• [Description of the task]: The full listing, returned exactly and free of pictures, is the expected answer.

• [Source material]:
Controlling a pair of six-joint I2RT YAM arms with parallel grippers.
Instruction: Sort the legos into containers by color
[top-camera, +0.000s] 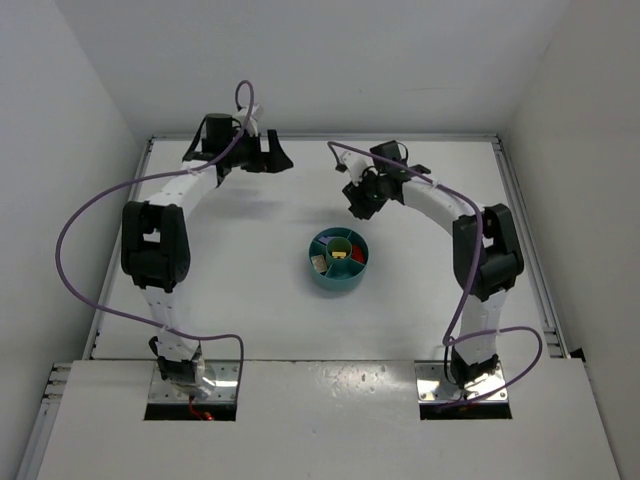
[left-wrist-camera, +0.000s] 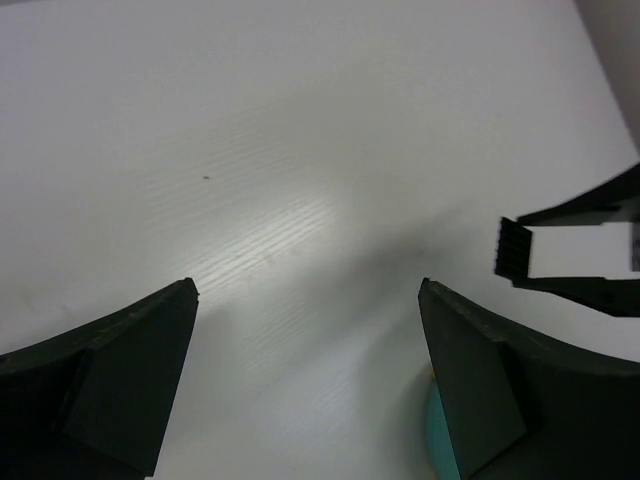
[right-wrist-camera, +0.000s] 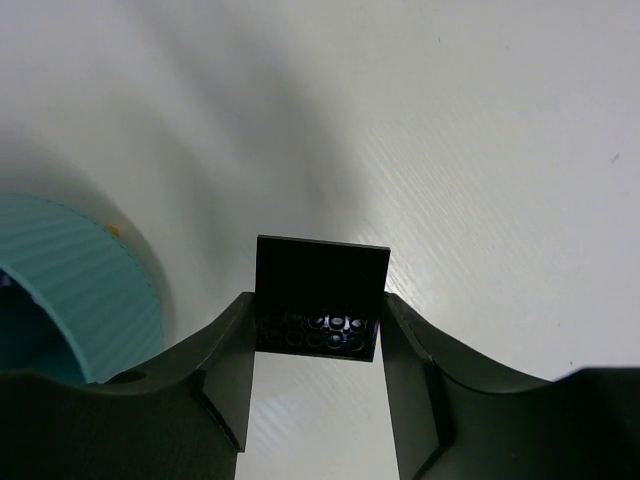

• [Task answer]:
Controlling a pair of six-joint I2RT YAM arms with parallel grippers.
Instruction: Sort the legos into containers by color
[top-camera, +0.000s] 
[left-wrist-camera, +0.000s] 
[right-wrist-camera, +0.000s] 

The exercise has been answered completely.